18

I am trying to create a table (table 2) in Hive from another table (table 1). I am trying to exclude certain rows with NULL values and tried the following condition.

    insert overwrite table table2 partition (date = '2013-06-01')
    select column1, column 2....
    from table1
    where column1 is not NULL or column1 <> '';

However, when I try this following query with the new table I get 300+ rows with NULL vaues:

    select count(*) from table2 where column1 is NULL;

Could someone point to what is causing these NULL values?

Thank you.

Ravi

Ravi
  • 3,223
  • 7
  • 37
  • 49

6 Answers6

30

Firstly — I don't think column1 is not NULL or column1 <> '' makes very much sense. Maybe you meant to write column1 is not NULL and column1 <> '' (AND instead of OR)?

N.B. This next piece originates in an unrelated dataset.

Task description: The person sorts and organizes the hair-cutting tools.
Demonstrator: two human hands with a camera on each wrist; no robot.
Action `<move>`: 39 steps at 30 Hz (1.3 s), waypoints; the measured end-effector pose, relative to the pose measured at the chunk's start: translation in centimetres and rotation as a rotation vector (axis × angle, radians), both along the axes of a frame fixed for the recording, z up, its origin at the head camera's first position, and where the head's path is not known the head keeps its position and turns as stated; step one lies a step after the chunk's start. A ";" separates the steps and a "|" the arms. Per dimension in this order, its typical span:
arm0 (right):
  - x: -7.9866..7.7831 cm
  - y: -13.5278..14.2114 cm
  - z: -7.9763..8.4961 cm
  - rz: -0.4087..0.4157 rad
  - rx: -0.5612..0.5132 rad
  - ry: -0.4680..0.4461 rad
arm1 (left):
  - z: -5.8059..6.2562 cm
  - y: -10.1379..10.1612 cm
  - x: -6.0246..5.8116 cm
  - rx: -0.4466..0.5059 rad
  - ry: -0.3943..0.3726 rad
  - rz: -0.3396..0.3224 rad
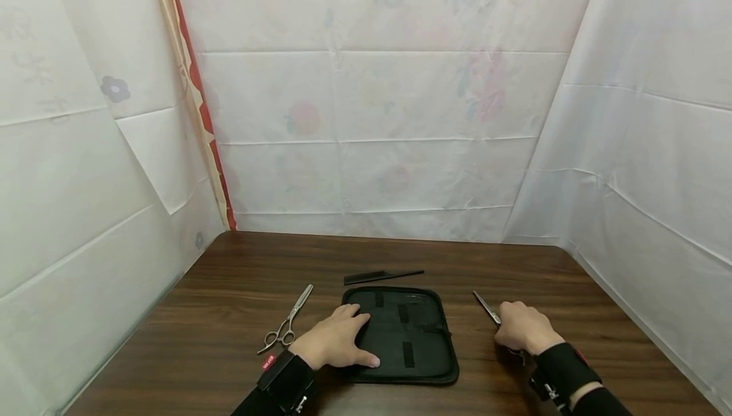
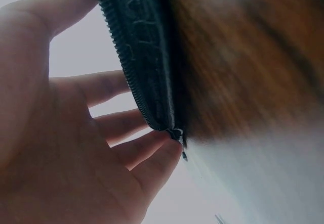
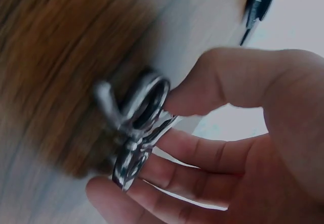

Secondly — because of Hive's "schema on read" approach to table definitions, invalid values will be converted to NULL when you read from them. So, for example, if table1.column1 is of type STRING and table2.column1 is of type INT, then I don't think that table1.column1 IS NOT NULL is enough to guarantee that table2.column1 IS NOT NULL. (I'm not sure about this, though.)

ruakh
  • 175,680
  • 26
  • 273
  • 307
8

Try to include length > 0 as well.

column1 is not NULL AND column1 <> '' AND length(column1) > 0 
zthomas.nc
  • 3,689
  • 8
  • 35
  • 49
ShikharDua
  • 9,411
  • 1
  • 26
  • 22
2

What is the datatype for column1 in your Hive table? Please note that if your column is STRING it won't be having a NULL value even though your external file does not have any data for that column.

1

Try using isnull(a), isnotnull(a), nvl(), etc. On some versions(potentially in conjunction with the server settings - atleast with the one I am working on) of hive the 'IS NULL' and 'IS NOT NULL' syntax does not execute the logic when it is compiled. Check here for more information.

0

To check for the NULL data for column1 and consider your datatype of it is String, you could use below command :

select * from tbl_name where column1 is null or column1 <> '';
Indrajeet Gour
  • 4,020
  • 5
  • 43
  • 70
0

I use below sql to exclude the null string and empty string lines.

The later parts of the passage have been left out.